(Records from a dataset)
[Start of section]
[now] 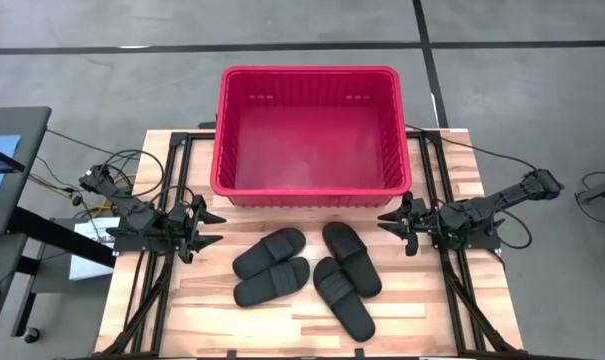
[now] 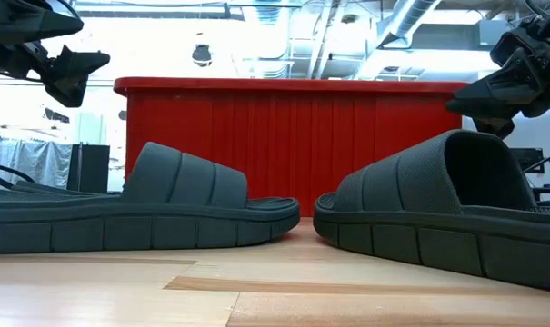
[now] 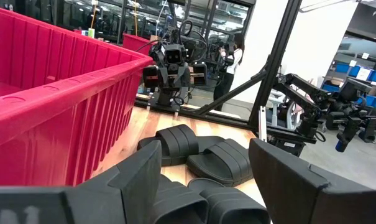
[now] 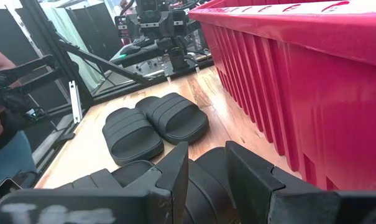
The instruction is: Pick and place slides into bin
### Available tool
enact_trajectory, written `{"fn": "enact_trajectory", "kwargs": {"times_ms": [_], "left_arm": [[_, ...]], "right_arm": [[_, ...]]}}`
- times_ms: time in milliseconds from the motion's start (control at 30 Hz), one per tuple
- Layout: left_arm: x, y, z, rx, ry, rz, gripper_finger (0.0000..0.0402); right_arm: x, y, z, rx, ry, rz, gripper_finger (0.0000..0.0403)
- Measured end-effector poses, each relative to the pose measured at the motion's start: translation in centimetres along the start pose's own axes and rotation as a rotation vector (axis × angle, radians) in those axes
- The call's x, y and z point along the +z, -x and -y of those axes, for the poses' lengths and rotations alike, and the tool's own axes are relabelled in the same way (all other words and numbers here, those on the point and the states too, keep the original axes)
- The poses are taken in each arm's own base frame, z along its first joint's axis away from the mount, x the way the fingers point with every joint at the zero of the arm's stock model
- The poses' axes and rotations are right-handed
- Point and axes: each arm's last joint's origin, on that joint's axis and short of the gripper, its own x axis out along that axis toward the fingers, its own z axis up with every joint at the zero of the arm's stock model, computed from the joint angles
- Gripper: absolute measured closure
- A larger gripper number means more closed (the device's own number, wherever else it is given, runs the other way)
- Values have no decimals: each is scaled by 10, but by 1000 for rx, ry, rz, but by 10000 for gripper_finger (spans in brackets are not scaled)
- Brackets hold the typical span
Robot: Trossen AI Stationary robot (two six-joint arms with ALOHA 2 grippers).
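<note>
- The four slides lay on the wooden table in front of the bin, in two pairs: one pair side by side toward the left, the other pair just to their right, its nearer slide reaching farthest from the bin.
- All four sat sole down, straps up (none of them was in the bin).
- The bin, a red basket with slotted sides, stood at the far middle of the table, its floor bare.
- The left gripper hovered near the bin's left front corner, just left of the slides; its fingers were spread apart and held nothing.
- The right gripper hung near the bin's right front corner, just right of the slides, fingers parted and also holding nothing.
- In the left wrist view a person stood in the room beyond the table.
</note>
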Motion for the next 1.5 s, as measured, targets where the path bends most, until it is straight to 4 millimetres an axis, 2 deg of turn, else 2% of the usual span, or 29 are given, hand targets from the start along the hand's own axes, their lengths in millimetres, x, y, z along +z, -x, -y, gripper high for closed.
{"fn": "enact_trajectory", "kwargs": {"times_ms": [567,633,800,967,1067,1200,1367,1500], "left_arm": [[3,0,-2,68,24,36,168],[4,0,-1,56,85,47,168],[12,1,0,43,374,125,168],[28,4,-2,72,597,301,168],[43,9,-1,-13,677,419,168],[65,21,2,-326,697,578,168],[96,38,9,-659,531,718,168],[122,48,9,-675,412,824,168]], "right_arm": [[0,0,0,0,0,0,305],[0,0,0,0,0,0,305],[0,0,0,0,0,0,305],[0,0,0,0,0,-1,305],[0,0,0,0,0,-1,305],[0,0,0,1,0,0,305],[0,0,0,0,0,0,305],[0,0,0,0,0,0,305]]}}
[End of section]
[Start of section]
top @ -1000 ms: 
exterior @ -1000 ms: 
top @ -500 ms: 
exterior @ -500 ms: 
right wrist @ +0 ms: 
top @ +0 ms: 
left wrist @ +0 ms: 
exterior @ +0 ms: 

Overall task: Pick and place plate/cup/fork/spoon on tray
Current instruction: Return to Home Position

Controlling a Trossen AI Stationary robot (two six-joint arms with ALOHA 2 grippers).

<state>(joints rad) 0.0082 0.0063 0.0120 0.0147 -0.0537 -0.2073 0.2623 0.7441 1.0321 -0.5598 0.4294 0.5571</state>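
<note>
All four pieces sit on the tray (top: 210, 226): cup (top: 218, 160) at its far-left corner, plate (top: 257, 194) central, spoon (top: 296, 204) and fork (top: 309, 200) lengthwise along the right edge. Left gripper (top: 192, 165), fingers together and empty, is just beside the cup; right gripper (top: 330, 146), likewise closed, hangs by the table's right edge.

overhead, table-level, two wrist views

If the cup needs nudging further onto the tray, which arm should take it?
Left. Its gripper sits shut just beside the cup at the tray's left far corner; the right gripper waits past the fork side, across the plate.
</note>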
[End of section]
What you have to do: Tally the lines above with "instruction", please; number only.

Task answer: 2